Nem se compreende que alguns, tendo começado por afirmar a sua disponibilidade para considerar e atender as razões constantes da fundamentação do veto presidencial, alinhem agora com a afirmação de que um diploma com estes vícios é a «Lei de Defesa Nacional possível», e alinhem mesmo com a cegueira que já levou outros a afirmar que votarão de novo integralmente o texto já aprovado, «incluindo os erros ortográficos, se os houver», na expressão de um dos incondicionais do actual texto da lei.
Nas últimas 48 horas vieram a público posições contraditórias e graves divergências que põem em causa a maioria de dois terços necessária à obtenção dos propósitos dos que apostam a fundo no confronto institucional.

O Sr. António Moniz (PPM): - Essa agora!

O Orador: - Entre os chefes de fila da via da confrontação há mesmo quem se socorra de interpretações psica-analíticas para iludir responsabilidades, e tentar ignorar as sérias advertências sobre as repercussões de uma tal postura para a consolidação das instituições democráticas.
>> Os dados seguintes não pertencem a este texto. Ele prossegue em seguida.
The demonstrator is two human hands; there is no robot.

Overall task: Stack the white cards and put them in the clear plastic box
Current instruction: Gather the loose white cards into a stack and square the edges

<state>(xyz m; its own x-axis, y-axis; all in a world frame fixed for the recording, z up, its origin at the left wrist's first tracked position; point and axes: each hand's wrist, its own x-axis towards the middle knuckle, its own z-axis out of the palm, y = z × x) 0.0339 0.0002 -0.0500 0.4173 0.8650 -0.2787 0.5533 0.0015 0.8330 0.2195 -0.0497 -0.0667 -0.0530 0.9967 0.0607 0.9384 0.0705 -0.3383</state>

Vozes do PCP: - Muito bem!

O Orador: - Prosseguir por tais caminhos seria demasiada cegueira. Não admira por isso que mesmo da direita se ergam algumas vozes apelando ao bom senso, à correcção do que possa ser corrigido, em resumo: ao realismo. Pela nossa parte entendemos que sensato será, que esta Assembleia procure as soluções de equilíbrio desde sempre desejáveis, elimine os dispositivos desconformes à Constituição, refazendo o que haja a refazer, sem crispações e preconceitos que ameaçam transformar a Lei de Defesa Nacional numa arma de arremesso contra o normal funcionamento das instituições democráticas.